Whatever anger I felt for Goettreider dissipates over the decades. It feels like an ancient family grudge, one I know should matter, but it was all too long ago to bother with. Besides, his is the only face I ever see and as I watch him decompress from old age, unfolding into the man I first saw back in 1965, I can’t help but feel affection for him. Seeing him walk straighter, his face smoother, his body looser, his hair thicker and darker, his eyes brighter, more keen, I empathize with him, isolated, brilliant, lost. I did this to him. That’s something that echoes through me as I watch him become the man he was: I was the toxin that unmade him. I told him to wait, that I’d come to fix what went wrong, but I didn’t understand what the waiting would do to him.
Or maybe I did. After all, I haven’t told him to wait yet. The me trapped for five decades is the one who will make that decision. Is it to punish him for doing this to me, a loop of pain that neither of us can escape until it’s run its course? Or did fifty years of nothingness inure me to the agony of an endless wait?
Eventually, there are no more plans to make. I know what to do, what to say, everything he could possibly say in reply and how I will respond, a branching nest of words and actions that can lead only to their proper resolution. So I move on from plans.
I turn inside. I figure out who I am, what parts of me are Tom, what parts of me are John, where they overlap and why they differ. We reach an understanding—John doesn’t even mind receding into the deepest folds of our shared mind as long as I give him something to think about.
Together, John and I design every building in every city on the planet. We draw a blueprint of the world and it is magnificent. All that John accomplished before now was the aimless doodling of a child. Together we build a new hull for our civilization.
I write this book, chapter by chapter, memorize the words in sequence so I can assemble it at will. I remember composing this chapter. It was some forty years into the process, the mid-1970s judging by Lionel’s appearance, although of course by then I’d long stopped caring about dates.
I try to hold on to Penny, I do. It’s not just that two weeks out of fifty-one years is a wisp of time. Lionel made his life about Ursula and it brought him equal measures of happiness and pain. But he got to refill that tank in occasional gasps, their intermittent reunions tightening the bolts and scrubbing away the rust of their perpetual emotion machine. All I had were memories. Sunlight in hair. The pitch of her deep-throated laugh. An elusive scent that might have been her or might have been the other Penelope or might have been someone else or might have been nothing at all.
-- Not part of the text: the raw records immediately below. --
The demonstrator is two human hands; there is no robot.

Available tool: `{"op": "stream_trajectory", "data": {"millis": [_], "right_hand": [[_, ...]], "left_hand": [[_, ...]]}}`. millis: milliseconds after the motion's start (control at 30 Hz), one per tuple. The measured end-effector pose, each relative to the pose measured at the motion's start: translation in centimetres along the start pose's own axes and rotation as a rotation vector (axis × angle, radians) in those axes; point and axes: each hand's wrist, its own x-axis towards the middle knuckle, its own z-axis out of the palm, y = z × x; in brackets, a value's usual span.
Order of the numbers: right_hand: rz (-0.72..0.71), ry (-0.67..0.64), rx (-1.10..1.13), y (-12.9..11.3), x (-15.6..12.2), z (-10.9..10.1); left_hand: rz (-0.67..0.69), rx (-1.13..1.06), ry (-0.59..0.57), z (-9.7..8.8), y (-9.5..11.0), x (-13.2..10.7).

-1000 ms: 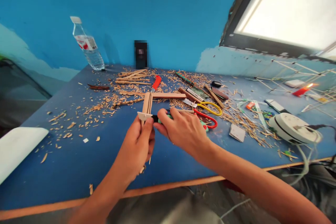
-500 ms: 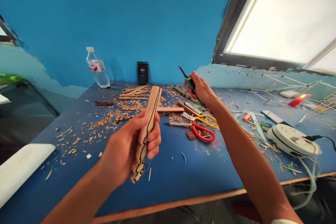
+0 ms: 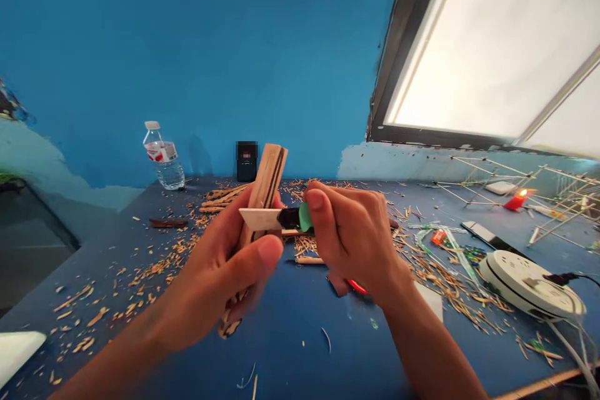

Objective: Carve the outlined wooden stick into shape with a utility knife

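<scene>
My left hand (image 3: 220,269) is wrapped round a piece of wood (image 3: 267,172) with dark lines drawn along it, its top end tilted up and away. In my right hand (image 3: 356,234) is a utility knife (image 3: 262,219) with a black and green handle, which my fingers largely cover. The knife's flat blade lies across the face of the wood, just above my left thumb. Whether its edge bites into the wood I cannot tell. Below my right hand, part of a red scissors handle (image 3: 357,287) shows; the rest is hidden.
Wood shavings (image 3: 164,259) litter the blue table (image 3: 300,350). A water bottle (image 3: 164,159) and a black device (image 3: 247,162) stand by the wall. To the right are a lit red candle (image 3: 517,200), a stick frame (image 3: 492,178), a phone (image 3: 482,234) and a round power strip (image 3: 529,281).
My right hand has brought the knife down and left, from beyond the wood onto its face. My left hand keeps hold of the wood, its thumb now lower on it. The view has tilted up.
</scene>
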Motion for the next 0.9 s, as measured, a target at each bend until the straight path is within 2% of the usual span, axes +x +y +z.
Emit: {"op": "stream_trajectory", "data": {"millis": [167, 333, 467, 533, 667, 767, 900], "right_hand": [[-0.014, -0.030, 0.055, 1.1, 0.3, 1.3], [0.016, -0.010, -0.081, 0.8, 0.2, 2.4], [0.149, -0.096, -0.205, 1.2, 0.2, 3.7], [0.233, -0.159, -0.283, 1.8, 0.3, 4.8], [0.312, -0.237, -0.346, 3.9, 0.9, 7.2], [0.351, -0.265, -0.366, 5.7, 1.7, 9.1], [0.433, -0.284, -0.380, 7.4, 3.1, 11.5]], "left_hand": [[0.053, 0.091, 0.120, 0.3, -1.0, 1.0], [0.075, 0.193, 0.284, 0.4, -1.6, 1.7], [0.104, 0.368, 0.440, 0.3, -1.8, 2.7], [0.084, 0.384, 0.486, 0.2, -2.4, 3.5], [0.025, 0.336, 0.523, -0.8, -4.6, 5.8], [-0.011, 0.319, 0.536, -1.9, -6.4, 8.4], [-0.060, 0.301, 0.584, -2.6, -7.5, 11.7]]}}
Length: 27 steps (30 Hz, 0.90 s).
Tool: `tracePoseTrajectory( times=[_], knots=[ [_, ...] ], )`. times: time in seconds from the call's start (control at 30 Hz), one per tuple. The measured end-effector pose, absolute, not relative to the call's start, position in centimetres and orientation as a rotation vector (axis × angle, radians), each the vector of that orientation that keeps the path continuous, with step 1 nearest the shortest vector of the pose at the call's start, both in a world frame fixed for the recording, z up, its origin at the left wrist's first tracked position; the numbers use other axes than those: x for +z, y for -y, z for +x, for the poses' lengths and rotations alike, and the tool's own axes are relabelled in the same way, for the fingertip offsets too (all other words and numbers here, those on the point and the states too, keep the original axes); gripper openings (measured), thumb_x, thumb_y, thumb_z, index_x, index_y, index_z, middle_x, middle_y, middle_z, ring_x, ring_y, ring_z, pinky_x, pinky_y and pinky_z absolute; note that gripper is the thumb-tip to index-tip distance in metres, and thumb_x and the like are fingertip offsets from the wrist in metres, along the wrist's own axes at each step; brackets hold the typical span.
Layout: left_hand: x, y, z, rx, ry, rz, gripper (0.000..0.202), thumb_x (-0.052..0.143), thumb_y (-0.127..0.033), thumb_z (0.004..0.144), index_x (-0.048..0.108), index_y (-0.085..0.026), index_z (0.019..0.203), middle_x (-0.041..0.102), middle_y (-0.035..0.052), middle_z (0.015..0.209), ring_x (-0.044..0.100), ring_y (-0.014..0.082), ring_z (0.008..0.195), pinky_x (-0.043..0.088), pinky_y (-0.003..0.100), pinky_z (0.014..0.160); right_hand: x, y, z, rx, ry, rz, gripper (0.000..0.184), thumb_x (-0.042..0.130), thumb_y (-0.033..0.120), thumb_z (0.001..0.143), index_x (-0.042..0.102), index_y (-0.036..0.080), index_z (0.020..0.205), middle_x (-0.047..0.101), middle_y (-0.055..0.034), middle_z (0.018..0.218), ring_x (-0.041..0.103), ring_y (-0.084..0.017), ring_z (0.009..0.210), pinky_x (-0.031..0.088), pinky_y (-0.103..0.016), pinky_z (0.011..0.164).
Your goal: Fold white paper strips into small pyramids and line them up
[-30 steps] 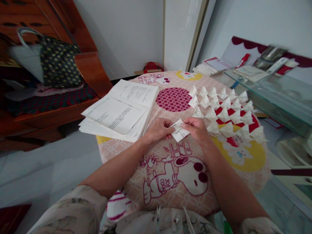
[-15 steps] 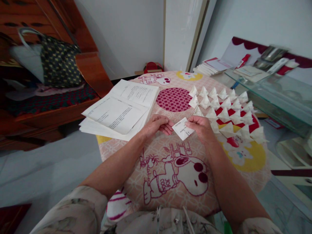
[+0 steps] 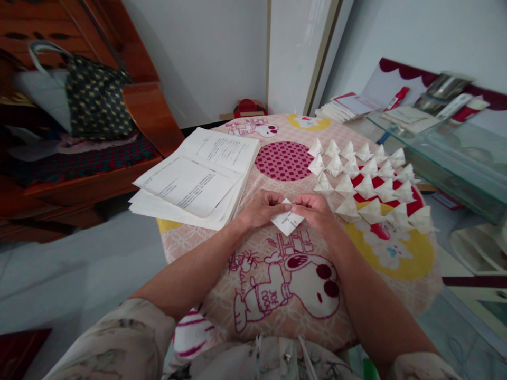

I considered going into more detail here, trying to convey what it feels like to live through fifty-one years of inverted chronology. How by the time you get to them, events you thought you’d be thrilled to witness—Lionel first setting up his worktable in the corner of the room, opening the first of hundreds of notepads, chewing the first of thousands of pencils—feel stale because you’ve projected so many different versions of them, reverse-engineering what occurred from what you’ve already seen, that when they happen it’s just a shrug: yeah, that’s how I figured it went.
And what’s the point? The vast yawn of time can’t be described the way I experienced it. Shouldn’t be.
After five decades without breathing or blinking or talking or smiling or screaming, the months pass like hours, the weeks like minutes, the days like seconds. When things start to happen, I’m so beyond noticing physical events that I almost miss it as the thread winds up tight on its spool. The Engine is unhooked from its nest of wires and tubes, loaded on a truck, driven to a dock, hoisted by a crane, packed into a crate. It’s in the cargo hold of a ship. It’s at the Port of San Francisco. Seagulls. Gasoline. Cigarette smoke and pop songs on a staticky radio.